In other words, if I look up from my phone and see my cat doing something cute, he might very well have stopped by the time I actually open the camera. It’s not that it’s difficult to start the camera or turn on the flashlight – it’s just so much more convenient if there were a dedicated button or pinch. Apple even acknowledged this for a while when it made a battery case for the iPhone with a button to launch the camera. A few seconds saved here or there add up over the life of a phone.

To prove the point, here’s how fast the camera launch is on my iPhone vs the Samsung Galaxy S22, where you can double-click the power button to launch the camera:

Gif showing an iPhone's camera launched with the Control Center shortcut and a Samsung S22's camera launched with a push of a button.  The S22 launches its camera a second or two faster than the iPhone.

You don’t have to think as much when you can press a button to start the camera.

Neither phone can handle screenshots and camera previews well, but the S22 opens its camera app before I even tapped the camera icon on the iPhone.

Unfortunately, even Google’s phones aren’t immune to the disappearance of physical buttons. Active Edge stopped appearing on Pixels with the 4A and 5 in 2020. Samsung also did away with a button once included to summon a virtual assistant (which tragically was Bixby).

There have been attempts to add virtual buttons that you activate by interacting with the device. For example, Apple has an accessibility feature that lets you tap the back of your phone to launch actions or even create your own mini-apps in the form of shortcuts and Google added a similar feature to Pixels.
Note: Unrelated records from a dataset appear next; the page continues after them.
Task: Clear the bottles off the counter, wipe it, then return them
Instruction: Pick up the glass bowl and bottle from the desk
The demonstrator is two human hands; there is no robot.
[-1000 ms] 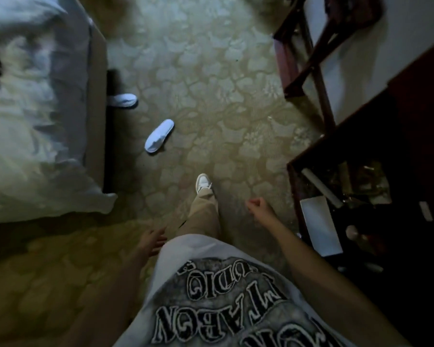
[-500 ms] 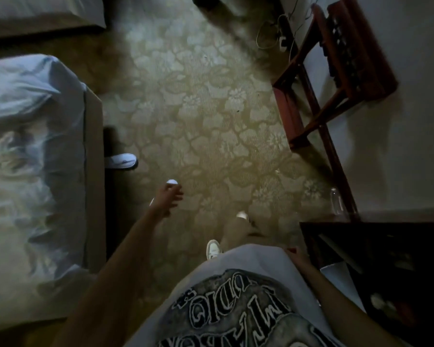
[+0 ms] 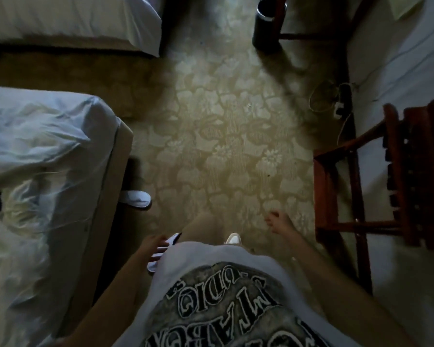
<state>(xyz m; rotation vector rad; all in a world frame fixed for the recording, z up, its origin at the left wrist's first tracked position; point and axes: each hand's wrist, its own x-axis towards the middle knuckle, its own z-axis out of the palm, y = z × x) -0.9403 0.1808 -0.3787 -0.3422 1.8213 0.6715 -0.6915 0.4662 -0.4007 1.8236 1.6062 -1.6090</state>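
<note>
No bottle and no counter show in the head view. I look down at a patterned carpet between beds and a wall. My left hand (image 3: 153, 246) hangs beside my hip with its fingers loosely spread and nothing in it. My right hand (image 3: 277, 221) swings out in front of my right side, fingers loosely curled and blurred, holding nothing. My shirt and one white shoe (image 3: 233, 238) fill the lower middle.
A bed with rumpled white sheets (image 3: 43, 176) lies on the left, a second bed (image 3: 68, 18) at top left. A white slipper (image 3: 137, 198) sits by the bed's edge. A dark red wooden luggage rack (image 3: 396, 176) stands right; a black bin (image 3: 267, 21) and cables (image 3: 336, 101) lie farther on.
I have walked forward: the dark counter at the right has left the view, and the rack and bin have come closer. My left hand dropped back to my hip and my right swung forward.
</note>
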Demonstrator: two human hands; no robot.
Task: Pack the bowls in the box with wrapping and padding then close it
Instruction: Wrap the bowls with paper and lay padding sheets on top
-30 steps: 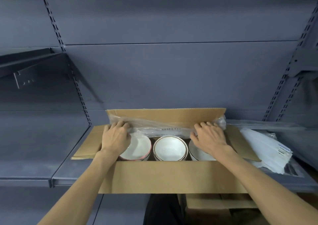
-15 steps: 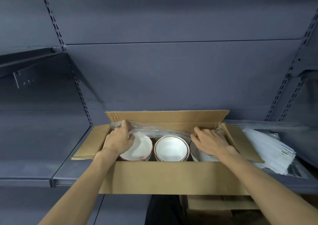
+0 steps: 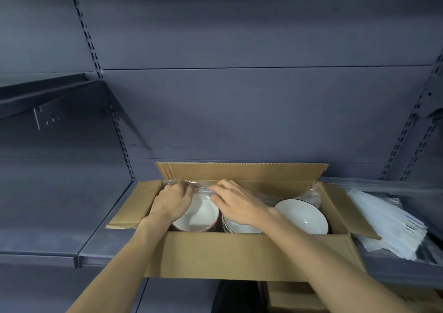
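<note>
- My left hand: fingers curled over the clear plastic wrap at the far left corner inside the box, gripping its edge; the knuckles face up.
- My right hand: fingers stretched forward and nearly straight, tips laid on the same wrap just right of my left hand; whether they pinch the film or only press it, I cannot tell. The palm covers most of the middle bowl.
- Clear plastic wrap: a crumpled strip along the inside of the far wall, running from the left corner toward the right corner, where more of it bunches behind the right bowl.
- Left bowl: white with a pinkish rim, in the left end of the box, partly under my left hand.
- Middle bowl: white, dark rim lines, seemingly a stack, mostly hidden by my right hand.
- Right bowl: white with a dark rim, in the right end of the box, uncovered.
- Cardboard box: open, sitting on the grey shelf; far flap upright, side flaps spread out left and right, near flap hanging down over the shelf edge.
- Stack of white sheets: on the shelf just right of the box, touching the right flap.
- Grey back panel: behind the box, with slotted uprights at both sides.
</note>
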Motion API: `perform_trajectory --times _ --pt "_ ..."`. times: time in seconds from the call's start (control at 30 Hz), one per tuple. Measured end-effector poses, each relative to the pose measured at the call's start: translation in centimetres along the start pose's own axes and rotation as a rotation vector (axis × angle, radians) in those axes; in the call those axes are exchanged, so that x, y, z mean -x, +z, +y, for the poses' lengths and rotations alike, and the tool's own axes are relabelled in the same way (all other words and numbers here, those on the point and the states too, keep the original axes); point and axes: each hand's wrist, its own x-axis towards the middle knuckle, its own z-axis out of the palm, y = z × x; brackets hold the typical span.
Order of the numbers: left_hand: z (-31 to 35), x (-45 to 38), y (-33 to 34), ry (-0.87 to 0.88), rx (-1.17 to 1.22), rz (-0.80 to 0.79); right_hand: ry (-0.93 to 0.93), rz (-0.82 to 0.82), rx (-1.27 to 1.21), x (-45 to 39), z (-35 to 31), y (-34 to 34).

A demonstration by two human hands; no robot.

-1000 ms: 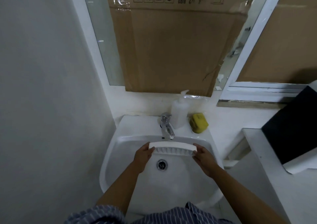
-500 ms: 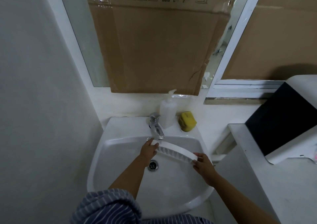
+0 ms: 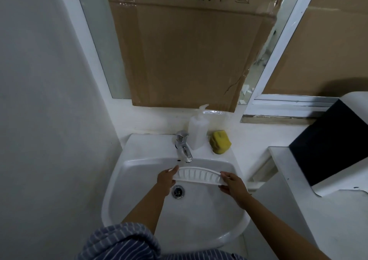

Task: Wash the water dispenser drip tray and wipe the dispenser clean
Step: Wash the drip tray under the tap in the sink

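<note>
A white slotted drip tray (image 3: 197, 175) is held over the white sink basin (image 3: 143, 172), just below the chrome tap (image 3: 184, 148). My left hand (image 3: 166, 179) grips its left end and my right hand (image 3: 233, 184) grips its right end. The tray's grille faces up toward me. No water is seen running from the tap. The drain (image 3: 178, 191) lies just under the tray. The water dispenser (image 3: 328, 146), black-fronted with a white body, stands at the right on a white counter (image 3: 288, 180).
A translucent pump soap bottle (image 3: 198, 129) and a yellow sponge (image 3: 220, 142) sit on the sink's back ledge. Brown cardboard (image 3: 189, 50) covers the mirror above. A grey wall (image 3: 49, 120) closes the left side.
The tray went from level to tilted down on its right, then came back near level under the tap with its grille turned up. The view shifted left then right.
</note>
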Motion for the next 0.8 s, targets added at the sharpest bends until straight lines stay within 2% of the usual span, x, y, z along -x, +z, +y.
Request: perform_trajectory --times 0.47,0.8 --pt "-0.6 1.3 -10.6 0.052 0.257 0.107 0.051 -0.189 0.004 -2.4 -2.3 9.4" --pt "-0.4 1.9 -12.2 0.082 0.322 0.021 0.08 -0.252 -0.079 -1.8 -2.8 10.0"
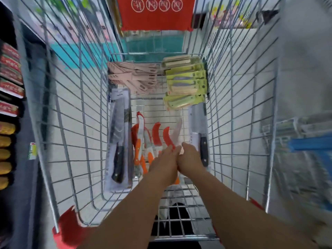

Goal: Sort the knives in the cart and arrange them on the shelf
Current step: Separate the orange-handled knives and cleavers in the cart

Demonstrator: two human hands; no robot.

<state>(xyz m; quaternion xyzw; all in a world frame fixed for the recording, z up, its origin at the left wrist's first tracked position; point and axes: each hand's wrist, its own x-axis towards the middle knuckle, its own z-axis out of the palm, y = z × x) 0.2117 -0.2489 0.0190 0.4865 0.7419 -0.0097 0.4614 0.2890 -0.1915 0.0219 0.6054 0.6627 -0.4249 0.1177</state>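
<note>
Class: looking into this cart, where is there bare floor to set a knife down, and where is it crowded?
Bare wire floor lies mid-cart, bordered by pink knives, green packs and red-and-orange knives. Crowded: both side walls with packaged cleavers, and the near end where both hands meet.

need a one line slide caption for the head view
Both hands, left hand and right hand, reach together into the wire cart among red-and-orange knives, packaged cleavers and green-carded knives.
</note>
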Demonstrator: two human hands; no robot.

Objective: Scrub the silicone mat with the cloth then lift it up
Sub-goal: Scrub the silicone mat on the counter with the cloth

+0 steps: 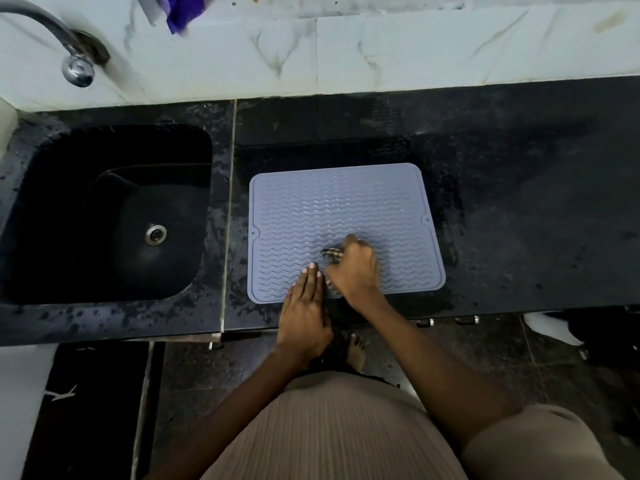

But to be quite honest, I just haven’t found them reliable enough. A virtual button that hardly ever works is not a great button. Active Edge worked for me pretty much every time, despite having a solid OtterBox on my phone.

It’s not that physical controls on phones have completely disappeared. As I mentioned earlier, Apple lets you launch things like Apple Pay and Siri with a series of taps or presses of the power button, and there’s no shortage of Android phones that let you launch the camera or other apps with a double tap. pressing the power button.

However, I would argue that one or two keyboard shortcuts assigned to a single button cannot give us easy access to everything we should have easy access to. To be clear, I’m not demanding that my phone be completely covered in buttons, but I think major manufacturers should take a cue from phones of the past (and, yes, smaller phone makers – I see you Sony fans) and bring at least one or two physical shortcuts back. As Google has shown, that doesn’t necessarily require adding an extra physical key to make it watertight. Something as simple as squeezing could be a button that gives users quick access to features they — or in the case of the Pixel, Google — deem essential.